The process uses a lithium-containing electrolyte in a small electrochemical cell; when current is applied to the cell, atmospheric nitrogen dissolved in the electrolyte combines with lithium to make lithium nitride (Li3N) at the cathode of the cell. Lithium nitride looks a lot like ammonia, with the three lithium atoms standing in for the three hydrogens, and sort of acts like a scaffolding upon which to build ammonia. All that remains is to replace the lithium atoms with hydrogen — a feat easier said than done.

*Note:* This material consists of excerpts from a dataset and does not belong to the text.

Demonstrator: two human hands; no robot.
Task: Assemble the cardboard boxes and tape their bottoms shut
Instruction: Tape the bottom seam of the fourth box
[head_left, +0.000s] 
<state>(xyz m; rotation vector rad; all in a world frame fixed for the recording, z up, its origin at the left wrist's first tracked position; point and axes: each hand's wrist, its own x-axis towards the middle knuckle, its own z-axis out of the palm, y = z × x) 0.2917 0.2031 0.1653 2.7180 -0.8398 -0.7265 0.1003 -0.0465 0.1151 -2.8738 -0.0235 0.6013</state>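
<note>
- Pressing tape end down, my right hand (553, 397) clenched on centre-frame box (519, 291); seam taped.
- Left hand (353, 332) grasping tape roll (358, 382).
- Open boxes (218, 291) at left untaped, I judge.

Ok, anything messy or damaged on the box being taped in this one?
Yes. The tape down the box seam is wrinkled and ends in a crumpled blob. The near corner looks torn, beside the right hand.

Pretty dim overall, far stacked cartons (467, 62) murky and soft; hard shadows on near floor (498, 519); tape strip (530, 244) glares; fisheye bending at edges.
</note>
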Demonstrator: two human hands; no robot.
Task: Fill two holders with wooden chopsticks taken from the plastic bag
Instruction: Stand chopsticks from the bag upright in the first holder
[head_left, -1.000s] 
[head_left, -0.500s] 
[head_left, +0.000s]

The secret to the process lies in a class of chemicals called phosphonium, which are positively charged molecules with phosphorus at the center. The phosphonium salt used by the Monash team proved to be effective at carrying protons from the anode of the cell to the lithium nitride, which readily accepted the donation. But they also found that the phosphonium molecule could go through the process again, picking up a proton at the anodes and delivering it to the lithium nitride at the cathode. In this way, all three lithium atoms in the lithium nitride are replaced with hydrogen, resulting in ammonia produced at room temperature without methane as a feedstock. The Monash process appears promising. In a 20-hour test under lab conditions, a small cell produced 53 nanomoles of ammonia per second for every square centimeter of electrode surface, and did it with an electrical efficiency of 69%.

If the method can prove out, it has a lot of advantages over Haber-Bosch. Chief among these is the lack of high temperatures and pressures, and the fact that the whole thing could potentially run on nothing but renewable electricity. There’s also the possibility that this could be the key to smaller, distributed ammonia production; rather than relying on a relatively few centralized industrial plants, ammonia production could potentially be miniaturized and brought closer to the point of use.

There are plenty of hurdles to overcome with the Monash process, of course. Relying on lithium electrolytes in a world where EVs and other battery-powered devices are already stretching the limits of lithium extraction seems tenuous, and the fact that lithium mining is heavily dependent on fossil fuels, at least for the time being, tarnishes the green potential of electrolytic ammonia as well. Still, it’s an exciting development and one that just may keep the world fed and fueled in a cleaner, greener way.